| Task prompt |
Copy every record verbatim. Leave the pictures out.

| Entries supplied |
┄┄┄┄┄┄┄┄┄┄

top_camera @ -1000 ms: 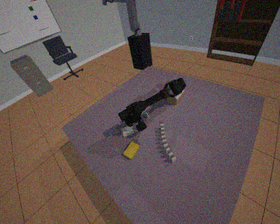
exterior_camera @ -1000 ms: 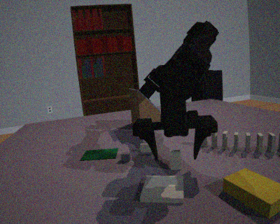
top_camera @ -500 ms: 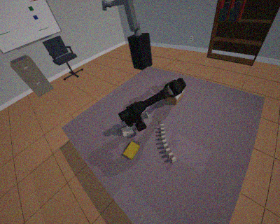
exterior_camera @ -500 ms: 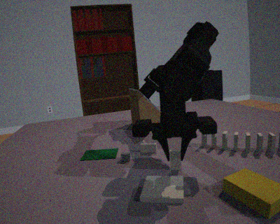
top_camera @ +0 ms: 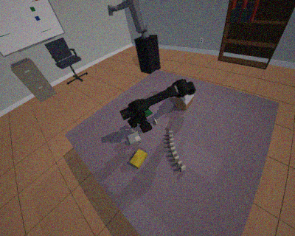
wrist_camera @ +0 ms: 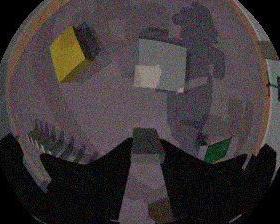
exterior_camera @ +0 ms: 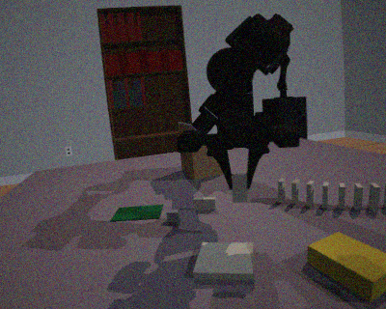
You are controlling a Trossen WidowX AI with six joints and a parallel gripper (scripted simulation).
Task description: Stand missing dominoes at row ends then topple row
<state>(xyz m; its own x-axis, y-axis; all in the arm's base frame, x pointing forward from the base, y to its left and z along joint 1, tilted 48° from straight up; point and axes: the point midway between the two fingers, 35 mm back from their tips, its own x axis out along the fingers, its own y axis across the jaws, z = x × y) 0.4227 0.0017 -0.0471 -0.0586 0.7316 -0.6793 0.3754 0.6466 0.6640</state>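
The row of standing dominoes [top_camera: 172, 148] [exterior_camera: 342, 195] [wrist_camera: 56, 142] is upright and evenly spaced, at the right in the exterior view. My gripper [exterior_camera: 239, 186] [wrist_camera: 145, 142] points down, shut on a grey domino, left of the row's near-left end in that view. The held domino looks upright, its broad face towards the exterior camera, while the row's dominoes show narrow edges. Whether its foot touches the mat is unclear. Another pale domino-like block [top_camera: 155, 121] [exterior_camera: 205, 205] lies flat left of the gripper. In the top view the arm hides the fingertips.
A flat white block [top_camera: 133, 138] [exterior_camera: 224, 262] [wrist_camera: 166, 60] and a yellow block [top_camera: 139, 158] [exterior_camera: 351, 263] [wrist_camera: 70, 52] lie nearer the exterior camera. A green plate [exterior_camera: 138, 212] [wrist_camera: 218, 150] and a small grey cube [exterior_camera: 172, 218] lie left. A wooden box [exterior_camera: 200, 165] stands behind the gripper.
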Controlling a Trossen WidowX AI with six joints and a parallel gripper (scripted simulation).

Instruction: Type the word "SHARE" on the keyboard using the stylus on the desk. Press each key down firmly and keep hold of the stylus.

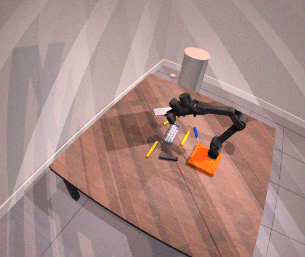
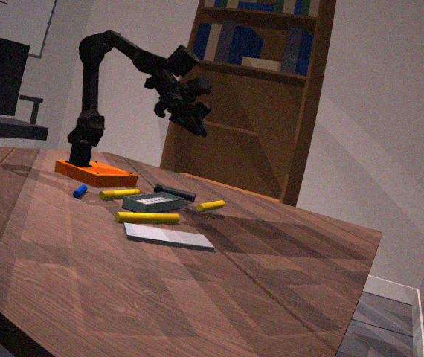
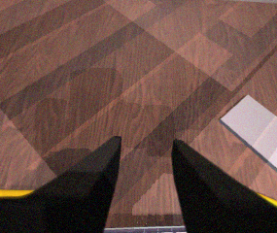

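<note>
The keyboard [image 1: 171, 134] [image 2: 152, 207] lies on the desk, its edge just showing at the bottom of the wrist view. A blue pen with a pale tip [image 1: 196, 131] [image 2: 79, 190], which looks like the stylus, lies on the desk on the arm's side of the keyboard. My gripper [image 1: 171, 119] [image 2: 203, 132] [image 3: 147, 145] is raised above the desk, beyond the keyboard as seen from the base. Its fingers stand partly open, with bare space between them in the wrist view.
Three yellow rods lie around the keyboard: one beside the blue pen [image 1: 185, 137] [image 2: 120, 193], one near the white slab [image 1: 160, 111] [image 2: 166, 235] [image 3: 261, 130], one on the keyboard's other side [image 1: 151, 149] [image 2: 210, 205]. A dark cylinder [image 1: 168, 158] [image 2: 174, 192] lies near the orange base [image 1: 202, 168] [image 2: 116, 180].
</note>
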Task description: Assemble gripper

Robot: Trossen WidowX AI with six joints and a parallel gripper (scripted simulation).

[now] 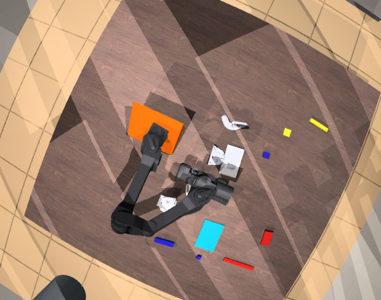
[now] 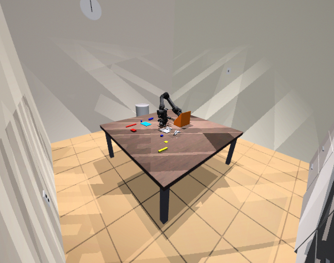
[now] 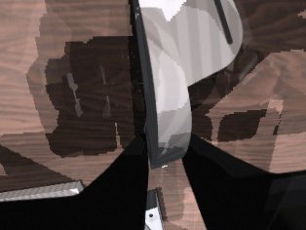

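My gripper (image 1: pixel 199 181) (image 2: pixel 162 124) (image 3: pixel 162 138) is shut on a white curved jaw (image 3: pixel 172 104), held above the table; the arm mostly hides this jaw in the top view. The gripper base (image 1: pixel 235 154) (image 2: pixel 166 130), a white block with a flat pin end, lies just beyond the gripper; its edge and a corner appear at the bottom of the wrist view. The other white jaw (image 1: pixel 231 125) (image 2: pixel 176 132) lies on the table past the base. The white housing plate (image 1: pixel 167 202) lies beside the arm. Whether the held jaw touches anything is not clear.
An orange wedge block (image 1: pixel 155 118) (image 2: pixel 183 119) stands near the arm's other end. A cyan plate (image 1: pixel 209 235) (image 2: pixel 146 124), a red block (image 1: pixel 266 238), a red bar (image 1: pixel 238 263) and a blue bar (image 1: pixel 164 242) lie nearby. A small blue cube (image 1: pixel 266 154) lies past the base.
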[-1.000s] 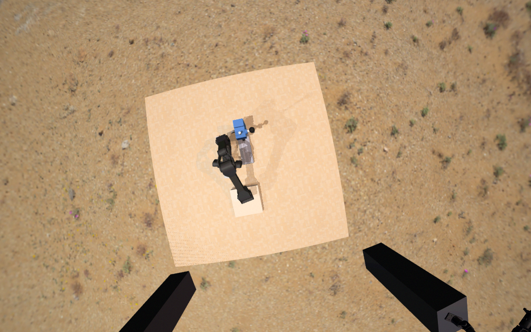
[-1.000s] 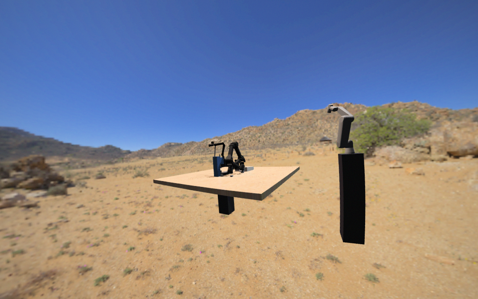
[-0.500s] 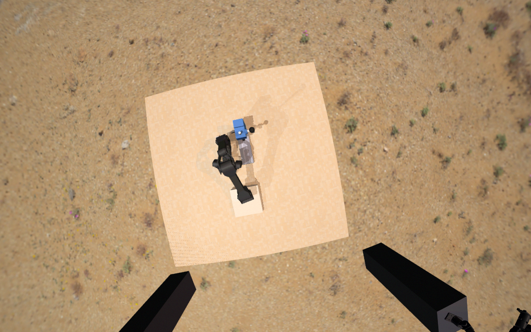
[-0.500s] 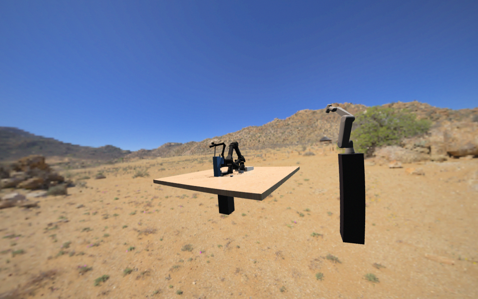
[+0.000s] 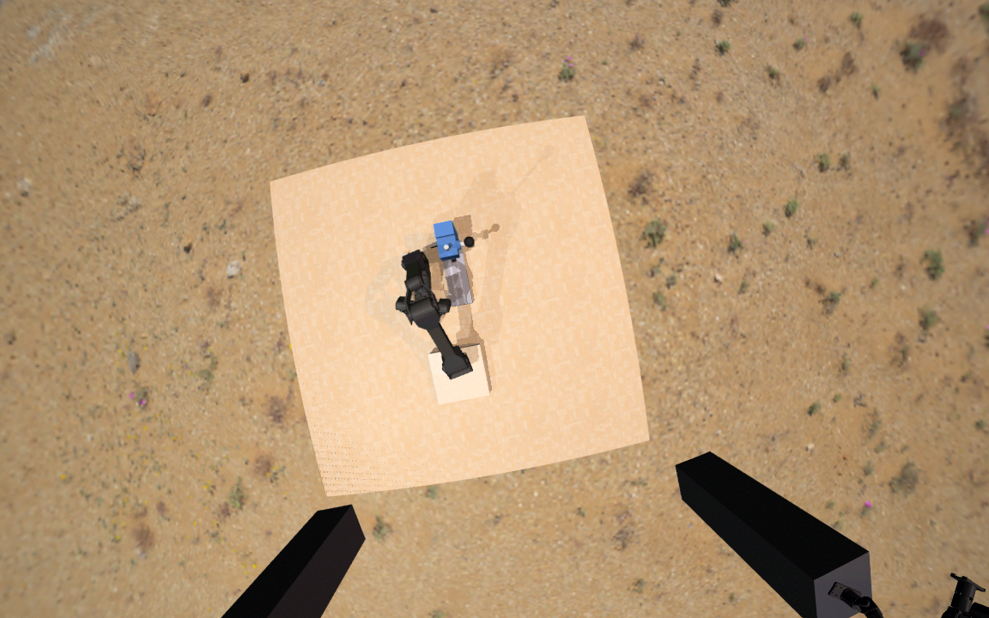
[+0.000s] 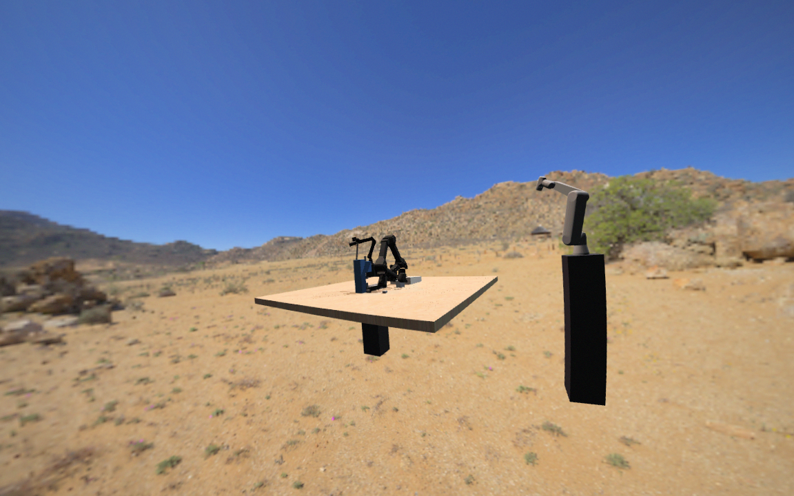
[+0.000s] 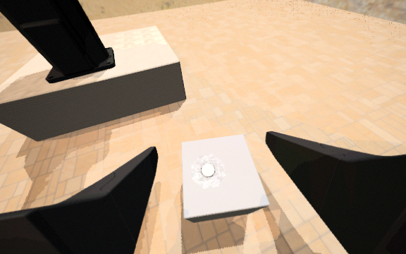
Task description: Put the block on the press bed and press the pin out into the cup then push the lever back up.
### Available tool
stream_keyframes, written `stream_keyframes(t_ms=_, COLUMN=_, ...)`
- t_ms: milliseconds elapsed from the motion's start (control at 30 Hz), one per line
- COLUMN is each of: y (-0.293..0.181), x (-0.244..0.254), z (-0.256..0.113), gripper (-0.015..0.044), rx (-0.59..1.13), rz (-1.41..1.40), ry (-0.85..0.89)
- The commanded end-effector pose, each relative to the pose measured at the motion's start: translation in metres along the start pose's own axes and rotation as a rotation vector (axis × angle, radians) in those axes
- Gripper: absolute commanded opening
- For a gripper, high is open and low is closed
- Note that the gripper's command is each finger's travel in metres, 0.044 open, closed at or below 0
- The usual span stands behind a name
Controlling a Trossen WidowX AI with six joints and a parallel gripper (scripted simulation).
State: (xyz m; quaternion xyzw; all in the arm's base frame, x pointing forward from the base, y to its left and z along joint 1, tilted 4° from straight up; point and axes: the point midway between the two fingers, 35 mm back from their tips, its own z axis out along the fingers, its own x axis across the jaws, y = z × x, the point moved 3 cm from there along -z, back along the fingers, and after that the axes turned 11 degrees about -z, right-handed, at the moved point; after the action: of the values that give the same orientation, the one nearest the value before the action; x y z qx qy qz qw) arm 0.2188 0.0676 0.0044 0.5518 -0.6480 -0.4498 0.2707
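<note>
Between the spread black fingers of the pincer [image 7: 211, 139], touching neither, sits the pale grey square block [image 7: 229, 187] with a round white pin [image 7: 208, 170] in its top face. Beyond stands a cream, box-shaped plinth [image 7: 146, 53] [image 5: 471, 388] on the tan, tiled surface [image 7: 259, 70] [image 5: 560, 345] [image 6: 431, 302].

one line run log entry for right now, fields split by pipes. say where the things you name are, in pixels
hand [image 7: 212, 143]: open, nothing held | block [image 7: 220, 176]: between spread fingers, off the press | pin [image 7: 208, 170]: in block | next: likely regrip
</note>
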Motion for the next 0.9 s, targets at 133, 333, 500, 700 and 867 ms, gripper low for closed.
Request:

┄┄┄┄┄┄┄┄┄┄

| Exercise response |
top_camera @ -1000 ms: 
exterior_camera @ -1000 ms: 
top_camera @ -500 ms: 
exterior_camera @ -500 ms: 
top_camera @ +0 ms: 
wrist_camera @ +0 ms: 
exterior_camera @ +0 ms: 
You are controlling a Trossen WidowX AI with six joints and a parallel gripper (scripted simulation).
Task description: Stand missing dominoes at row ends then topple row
<state>(xyz m; its own x-axis, y-axis; all in the arm's base frame, x pointing forward from the base, y to its left and z along joint 1, tilted 48° from straight up; point and axes: the point midway between the two fingers, 35 mm back from their tips, its own x axis out along the fingers, its own y axis across the jaws, z = x × y) 0.4227 0.0017 -0.0471 -0.0586 0.7316 -0.6793 0.3754 0.6466 0.6640</state>
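The row of standing dominoes [top_camera: 172, 148] [exterior_camera: 342, 195] [wrist_camera: 56, 142] is upright and evenly spaced, at the right in the exterior view. My gripper [exterior_camera: 239, 186] [wrist_camera: 145, 142] points down, shut on a grey domino, left of the row's near-left end in that view. The held domino looks upright, its broad face towards the exterior camera, while the row's dominoes show narrow edges. Whether its foot touches the mat is unclear. Another pale domino-like block [top_camera: 155, 121] [exterior_camera: 205, 205] lies flat left of the gripper. In the top view the arm hides the fingertips.
A flat white block [top_camera: 133, 138] [exterior_camera: 224, 262] [wrist_camera: 166, 60] and a yellow block [top_camera: 139, 158] [exterior_camera: 351, 263] [wrist_camera: 70, 52] lie nearer the exterior camera. A green plate [exterior_camera: 138, 212] [wrist_camera: 218, 150] and a small grey cube [exterior_camera: 172, 218] lie left. A wooden box [exterior_camera: 200, 165] stands behind the gripper.
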Controlling a Trossen WidowX AI with six joints and a parallel gripper (scripted simulation).

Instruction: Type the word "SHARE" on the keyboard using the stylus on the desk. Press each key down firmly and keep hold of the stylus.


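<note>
The keyboard [image 1: 171, 134] [image 2: 152, 207] lies on the desk, its edge just showing at the bottom of the wrist view. A blue pen with a pale tip [image 1: 196, 131] [image 2: 79, 190], which looks like the stylus, lies on the desk on the arm's side of the keyboard. My gripper [image 1: 171, 119] [image 2: 203, 132] [image 3: 147, 145] is raised above the desk, beyond the keyboard as seen from the base. Its fingers stand partly open, with bare space between them in the wrist view.
Three yellow rods lie around the keyboard: one beside the blue pen [image 1: 185, 137] [image 2: 120, 193], one near the white slab [image 1: 160, 111] [image 2: 166, 235] [image 3: 261, 130], one on the keyboard's other side [image 1: 151, 149] [image 2: 210, 205]. A dark cylinder [image 1: 168, 158] [image 2: 174, 192] lies near the orange base [image 1: 202, 168] [image 2: 116, 180].
</note>
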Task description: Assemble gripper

Robot: Trossen WidowX AI with six joints and a parallel gripper (scripted simulation).

[now] 
[now] 
[now] 

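My gripper (image 1: pixel 199 181) (image 2: pixel 162 124) (image 3: pixel 162 138) is shut on a white curved jaw (image 3: pixel 172 104), held above the table; the arm mostly hides this jaw in the top view. The gripper base (image 1: pixel 235 154) (image 2: pixel 166 130), a white block with a flat pin end, lies just beyond the gripper; its edge and a corner appear at the bottom of the wrist view. The other white jaw (image 1: pixel 231 125) (image 2: pixel 176 132) lies on the table past the base. The white housing plate (image 1: pixel 167 202) lies beside the arm. Whether the held jaw touches anything is not clear.
An orange wedge block (image 1: pixel 155 118) (image 2: pixel 183 119) stands near the arm's other end. A cyan plate (image 1: pixel 209 235) (image 2: pixel 146 124), a red block (image 1: pixel 266 238), a red bar (image 1: pixel 238 263) and a blue bar (image 1: pixel 164 242) lie nearby. A small blue cube (image 1: pixel 266 154) lies past the base.
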[-1.000s] 
[-1.000s] 
[-0.500s] 
[-0.500s] 
[+0.000s] 
[+0.000s] 
[+0.000s] 
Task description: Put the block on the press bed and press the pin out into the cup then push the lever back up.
### Available tool
stream_keyframes, written `stream_keyframes(t_ms=_, COLUMN=_, ...)`
- t_ms: milliseconds elapsed from the motion's start (control at 30 Hz), one per line
- COLUMN is each of: y (-0.293..0.181), x (-0.244..0.254), z (-0.256..0.113), gripper (-0.015..0.044), rx (-0.59..1.13), rz (-1.41..1.40), ry (-0.85..0.89)
- The commanded end-effector pose, each relative to the pose measured at the motion's start: translation in metres along the start pose's own axes and rotation as a rotation vector (axis × angle, radians) in those axes
- Gripper: absolute commanded opening
- For a gripper, high is open and low is closed
- Note that the gripper's command is each finger's travel in metres, 0.044 open, closed at or below 0
- The usual span stands behind a name
Controlling a Trossen WidowX AI with six joints and a parallel gripper (scripted simulation).
State: (xyz m; quaternion xyzw; all in the arm's base frame, x pointing forward from the base, y to its left and z along joint 1, tilted 4° from straight up; point and axes: the point midway between the two fingers, 35 mm back from their tips, its own z axis out along the fingers, its own x axis across the jaws, y = z × x, the point moved 3 cm from there along -z, back along the fingers, and after that the axes turned 11 degrees about -z, right-handed, at the moved point; after the action: of the values that give the same orientation, the one nearest the value before the action; x y z qx qy qz qw) arm 0.2188 0.0676 0.0044 0.5518 -0.6480 -0.4498 0.2707
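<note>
Between the spread black fingers of the pincer [image 7: 211, 139], touching neither, sits the pale grey square block [image 7: 229, 187] with a round white pin [image 7: 208, 170] in its top face. Beyond stands a cream, box-shaped plinth [image 7: 146, 53] [image 5: 471, 388] on the tan, tiled surface [image 7: 259, 70] [image 5: 560, 345] [image 6: 431, 302].

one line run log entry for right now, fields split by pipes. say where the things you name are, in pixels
hand [image 7: 212, 143]: open, nothing held | block [image 7: 220, 176]: between spread fingers, off the press | pin [image 7: 208, 170]: in block | next: likely regrip
</note>
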Motion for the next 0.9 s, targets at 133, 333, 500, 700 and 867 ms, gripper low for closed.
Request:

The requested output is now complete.